Midface advancement is a keystone intervention in the treatment plan of syndromic hypoplasia of the midface. Through an extracranial approach, the midface can be mobilized by a Le Fort III osteotomy. Various modifications of the osteotomy have been described since Gillies pioneered the intervention in 1941 as a military surgeon and Tessier standardized the Le Fort III osteotomy for surgical treatment of many types of craniofacial abnormalities.1 Currently, the gold standard for surgical access to perform a Le Fort III osteotomy is a coronal Cairns Unterberger approach. Historically, however, the pioneers in craniofacial surgery used a combination of skin incisions to obtain surgical exposure. Gillies and Harrison2 combined an incision over the naso-maxillary junction on both sides of the nose with a transversal palatal incision and a bilateral incision overlying the fronto-malar suture and the zygomatic process of the temporal bone. Murray and Swanson3 describe a combination of smaller incisions parallel to skin folds in the nasion, under both lower eyelid margins, in the lateral canthal areas and a bilateral intra-oral retro-molar incision. Jabaley and Edgerton4 used the same combination of 7 smaller incisions to treat a patient of midface retrusion. In his first patients, Tessier used the same approach as Gillies and Harrison. Although the operation was successful, resulting scars overlying the nasomaxillary and frontomalar region and possible damage to the lacrimal apparatus urged him to consider other routes. He started advocating a coronal incision in combination with a lower eyelid incision and an intraoral retromolar incision. This approach could avoid the abovementioned drawbacks of, what he called, “l’intervention de Gillies,” and lead to a better exposure and a closer control on the positioning of the bone grafts and the symmetry of the advanced midface.5 Extensive deglovement and optimal visual control of the advanced midface was indispensable at that time to allow immediate advancement and internal stabilisation with cortical bone grafts. The introduction of distraction osteogenesis, however, reduced the need for extensive deglovement. Several attempts have been made recently to avoid a coronal incision, thereby bringing back to life the surgical principles and incisions of the pioneers of craniofacial surgery.

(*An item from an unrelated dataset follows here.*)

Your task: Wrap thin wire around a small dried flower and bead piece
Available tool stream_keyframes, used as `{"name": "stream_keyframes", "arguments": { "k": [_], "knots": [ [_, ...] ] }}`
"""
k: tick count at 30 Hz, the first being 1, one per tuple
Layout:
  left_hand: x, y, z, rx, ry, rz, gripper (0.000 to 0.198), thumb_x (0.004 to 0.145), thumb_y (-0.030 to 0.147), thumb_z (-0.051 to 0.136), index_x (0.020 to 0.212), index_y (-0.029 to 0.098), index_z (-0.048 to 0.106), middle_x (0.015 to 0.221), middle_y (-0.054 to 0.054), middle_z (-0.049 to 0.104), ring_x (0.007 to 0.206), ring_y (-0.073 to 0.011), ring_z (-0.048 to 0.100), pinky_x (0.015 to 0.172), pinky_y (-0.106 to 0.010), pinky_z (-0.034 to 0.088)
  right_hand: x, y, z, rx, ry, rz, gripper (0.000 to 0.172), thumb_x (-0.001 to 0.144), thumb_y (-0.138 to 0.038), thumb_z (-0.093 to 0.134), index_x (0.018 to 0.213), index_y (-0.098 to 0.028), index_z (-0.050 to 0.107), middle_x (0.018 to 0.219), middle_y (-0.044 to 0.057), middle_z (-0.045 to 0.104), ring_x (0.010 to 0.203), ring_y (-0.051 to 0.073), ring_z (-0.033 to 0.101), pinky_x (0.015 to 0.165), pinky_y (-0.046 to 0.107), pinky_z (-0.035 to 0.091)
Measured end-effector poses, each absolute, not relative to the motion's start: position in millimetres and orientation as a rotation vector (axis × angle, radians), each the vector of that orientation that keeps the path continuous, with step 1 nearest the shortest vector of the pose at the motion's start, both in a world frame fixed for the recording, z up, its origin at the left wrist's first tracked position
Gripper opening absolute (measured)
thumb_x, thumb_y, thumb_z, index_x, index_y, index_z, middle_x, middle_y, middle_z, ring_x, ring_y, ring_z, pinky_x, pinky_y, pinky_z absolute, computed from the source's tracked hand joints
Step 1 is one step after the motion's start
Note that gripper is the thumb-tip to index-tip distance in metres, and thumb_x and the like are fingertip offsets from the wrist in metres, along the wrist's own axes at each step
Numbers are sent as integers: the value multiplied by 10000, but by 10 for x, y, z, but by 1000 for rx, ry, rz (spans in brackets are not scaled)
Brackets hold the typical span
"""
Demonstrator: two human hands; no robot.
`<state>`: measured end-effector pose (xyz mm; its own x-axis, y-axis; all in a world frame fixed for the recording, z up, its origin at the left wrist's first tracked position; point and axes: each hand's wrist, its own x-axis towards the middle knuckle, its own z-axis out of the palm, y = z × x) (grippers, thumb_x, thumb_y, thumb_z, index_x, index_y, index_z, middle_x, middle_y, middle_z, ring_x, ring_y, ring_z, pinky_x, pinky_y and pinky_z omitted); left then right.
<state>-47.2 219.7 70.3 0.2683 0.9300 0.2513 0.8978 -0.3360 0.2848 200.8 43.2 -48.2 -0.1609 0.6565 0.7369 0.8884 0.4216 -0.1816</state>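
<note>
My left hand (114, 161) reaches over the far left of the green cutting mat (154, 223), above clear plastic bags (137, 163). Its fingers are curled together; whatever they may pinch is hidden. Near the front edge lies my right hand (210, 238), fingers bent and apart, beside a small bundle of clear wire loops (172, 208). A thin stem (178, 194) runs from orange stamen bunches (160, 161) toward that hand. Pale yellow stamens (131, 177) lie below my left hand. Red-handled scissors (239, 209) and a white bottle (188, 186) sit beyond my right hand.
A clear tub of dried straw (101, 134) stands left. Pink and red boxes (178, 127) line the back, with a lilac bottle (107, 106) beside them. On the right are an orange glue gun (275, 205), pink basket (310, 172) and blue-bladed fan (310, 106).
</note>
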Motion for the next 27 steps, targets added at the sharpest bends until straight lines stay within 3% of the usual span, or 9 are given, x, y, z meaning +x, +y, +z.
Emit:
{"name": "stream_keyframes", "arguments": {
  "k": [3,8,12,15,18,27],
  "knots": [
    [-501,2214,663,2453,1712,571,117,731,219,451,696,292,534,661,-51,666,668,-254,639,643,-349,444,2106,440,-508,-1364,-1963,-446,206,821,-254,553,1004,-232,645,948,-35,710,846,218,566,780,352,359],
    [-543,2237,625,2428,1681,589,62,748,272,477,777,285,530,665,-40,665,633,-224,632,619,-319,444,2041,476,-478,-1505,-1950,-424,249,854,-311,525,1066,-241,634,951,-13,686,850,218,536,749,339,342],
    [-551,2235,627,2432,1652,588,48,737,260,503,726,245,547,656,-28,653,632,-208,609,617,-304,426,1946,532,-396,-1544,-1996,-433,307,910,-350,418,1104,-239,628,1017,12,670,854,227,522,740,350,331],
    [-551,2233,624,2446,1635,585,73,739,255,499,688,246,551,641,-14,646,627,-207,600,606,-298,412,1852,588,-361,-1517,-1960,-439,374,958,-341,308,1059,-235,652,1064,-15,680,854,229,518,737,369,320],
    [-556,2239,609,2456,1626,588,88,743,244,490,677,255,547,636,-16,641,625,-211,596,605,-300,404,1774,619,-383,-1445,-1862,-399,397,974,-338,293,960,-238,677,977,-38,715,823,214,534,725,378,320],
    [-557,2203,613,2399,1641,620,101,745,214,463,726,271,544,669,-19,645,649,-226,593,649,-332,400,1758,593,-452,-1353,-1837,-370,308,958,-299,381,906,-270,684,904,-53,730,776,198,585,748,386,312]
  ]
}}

In 1998, Levine et al6 introduced the use of an endoscope to perform a minimally invasive Le Fort III osteotomy in a canine model. A 2-cm skin incision was made on the left and right zygomaticomaxillary suture and on the nasofrontal suture. Excellent visualization and minimal bleeding were reported. In a clinical study on 3 patients, Hollier et al7 eliminated the need for a coronal incision and underlined the value of maximal soft tissue preservation by demonstrating less blood loss, decreased operating time and stable long-term results. The midface was approached by a bilateral transconjunctival incision with a lateral canthotomy, a bilateral medial upper blepharoplasty incision, and an intraoral Le Fort III incision. Taylor et al8 added the use of an endoscope and an ultrasonic scalpel. In their feasibility study on 3 human cadavers, they used the same approaches as Hollier et al,7 although the intraoral incision was limited to a bilateral 2-cm upper gingivobuccal sulcus incision to access the zygomatic arch and the pterygomaxillary junction. They hypothesized that the preservation of a well-vascularized periosteal envelope could reduce complications such as infection and bony necrosis and increase healing time. In 2010, the same team9 published a feasibility study on 3 cadavers for an endoscopic monobloc advancement.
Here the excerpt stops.